North Gauteng High Court Judge Sulet Potterill
The “hard lockdown” was imposed by the government at the end of March but, since then, some restrictions have been lifted. However, the ban on the sale and transportation of cigarettes remains. This is after the industry lost a court challenge, the court agreeing with the government that the decision was “rational” because smokers are at high-risk of succumbing to the virus.
The ban on the sale and transportation of alcohol has been re-introduced after reports that emergency rooms were flooded with alcohol-related cases, putting a strain on an already overburdened healthcare system.
And, the phasing in of the return to schools, grade by grade, remains contentious with the country’s largest teacher union, Sadtu, insisting that its teachers do not want to return to the classrooms.
At the height of the lockdown, Mmusi Maimane, former leader of the Democratic Alliance, the official opposition party, and now the leader of the One South Africa Movement, launched a court application trying to block the re-opening of all schools.
He lost.

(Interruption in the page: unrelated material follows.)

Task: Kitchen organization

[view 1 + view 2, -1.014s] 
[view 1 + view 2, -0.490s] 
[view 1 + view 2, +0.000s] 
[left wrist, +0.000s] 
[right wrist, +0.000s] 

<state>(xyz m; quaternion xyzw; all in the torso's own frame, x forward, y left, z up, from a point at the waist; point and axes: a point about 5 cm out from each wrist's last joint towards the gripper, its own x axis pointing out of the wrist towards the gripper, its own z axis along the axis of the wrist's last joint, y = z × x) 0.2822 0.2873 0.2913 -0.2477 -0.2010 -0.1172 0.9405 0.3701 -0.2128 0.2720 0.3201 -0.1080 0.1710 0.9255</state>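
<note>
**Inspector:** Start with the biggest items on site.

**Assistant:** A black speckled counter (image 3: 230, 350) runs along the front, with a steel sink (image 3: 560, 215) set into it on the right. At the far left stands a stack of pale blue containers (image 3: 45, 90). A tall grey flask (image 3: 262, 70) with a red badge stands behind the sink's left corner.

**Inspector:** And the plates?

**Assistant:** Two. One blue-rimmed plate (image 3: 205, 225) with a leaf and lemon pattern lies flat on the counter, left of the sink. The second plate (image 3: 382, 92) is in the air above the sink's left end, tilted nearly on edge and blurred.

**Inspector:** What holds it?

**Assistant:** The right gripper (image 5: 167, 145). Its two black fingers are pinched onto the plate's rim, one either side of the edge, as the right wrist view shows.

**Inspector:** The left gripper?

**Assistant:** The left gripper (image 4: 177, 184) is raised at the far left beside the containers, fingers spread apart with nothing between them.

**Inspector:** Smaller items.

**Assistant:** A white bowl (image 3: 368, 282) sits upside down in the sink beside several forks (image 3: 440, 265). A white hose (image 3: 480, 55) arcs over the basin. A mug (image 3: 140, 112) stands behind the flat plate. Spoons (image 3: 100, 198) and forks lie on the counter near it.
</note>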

The court ruled that children must return to school in a “healthy and responsible way”.
What Maimane had not factored in - and which became evident in another court challenge - was that nine million children rely on a state-sponsored daily meal which they are given at school.
Education activists Equal Education, Equal Education Law Clinic and Section 27, supported by the Centre for Child Law, argued in their court application, that for many of these children, it was their only meal of the day.

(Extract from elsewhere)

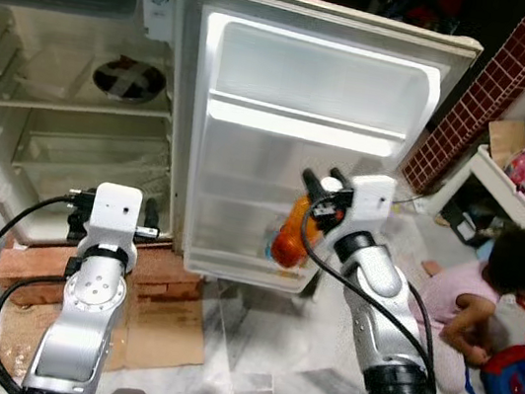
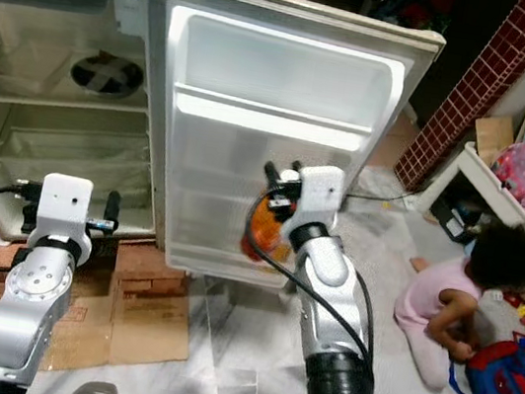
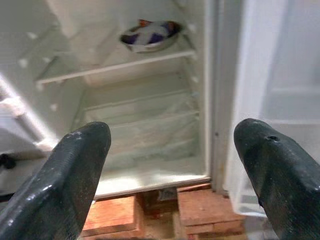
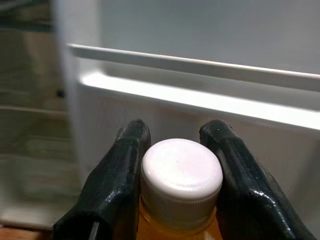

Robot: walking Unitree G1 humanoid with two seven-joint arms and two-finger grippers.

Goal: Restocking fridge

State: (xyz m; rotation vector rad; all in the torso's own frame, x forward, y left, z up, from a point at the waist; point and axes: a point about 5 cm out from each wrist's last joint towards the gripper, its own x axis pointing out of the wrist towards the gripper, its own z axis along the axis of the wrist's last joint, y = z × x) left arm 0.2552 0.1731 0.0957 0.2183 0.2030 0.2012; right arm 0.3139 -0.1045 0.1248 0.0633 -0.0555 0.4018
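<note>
You are gripping the orange bottle (image 1: 288,238) by its cap in the right end effector (image 4: 181,165), so keep it upright while lowering it into the door shelf (image 1: 261,269); the left end effector (image 3: 170,165) is hanging open.

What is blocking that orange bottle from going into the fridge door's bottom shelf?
Nothing visible. The right hand holds the orange bottle by its cap, right at the open fridge door, low down by the bottom shelf.

My right gripper (image 1: 316,188) covers the neck of the orange bottle (image 1: 288,241); its base is hazy behind the door shelf. I can't make out what's in the bowl (image 3: 150,35). The picture's edge cuts my left gripper's fingers (image 3: 70,175).
</note>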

In a judgment critical of Basic Education minister Angie Motshekga and provincial education MECs, North Gauteng High Court Judge Sulet Potterill said they were in breach of their constitutional duty for not re-implementing the feeding scheme.
“Hunger is an obscenity,” she said, ordering the reinstatement of the programme to all qualifying children, whether or not they were attending school.
The judge granted a “supervisory order”, requiring the ministers to regularly report back to the court on plans and progress.
The activists, in a statement, said: “We intend to monitor the implementation of the plans. We celebrate this judgment as a victory which reaffirms learners’ constitutional rights to basic nutrition and basic education, and which will go a long way in easing the hunger and strain experienced by families across the country during the period of lockdown.”
It was claimed in the case that the government “scurried” to provide the meal after the court action was launched.
This was also the case in another legal challenge, by a Non Profit Organisation, against guidelines published by the Gauteng provincial government which outlawed any private feeding schemes.
Cradle of Hope said this meant it could no longer supply its daily peanut butter sandwiches for hundreds of hungry people in Krugersdorp when the need was increasing daily.
The government backed down and withdrew the guidelines days before the matter was to be argued in court.
Another of the cases pending before the North Gauteng High court - expected to be argued next month - is an application by dozens of wine farmers who say the industry is collapsing and the sale of wine should be distinguished from the sale of hard spirits and beer because the wine industry has a “different culture”.
At stake, they say, are thousands of jobs, including those of farm workers who are also provided with accomodation on the farms.
*The John Hopkins University Covid tracker reported today that South Africa had 381,798 cases and 5,368 deaths so far. Nigeria, by comparison, has had 37,801 cases and 805 reported deaths.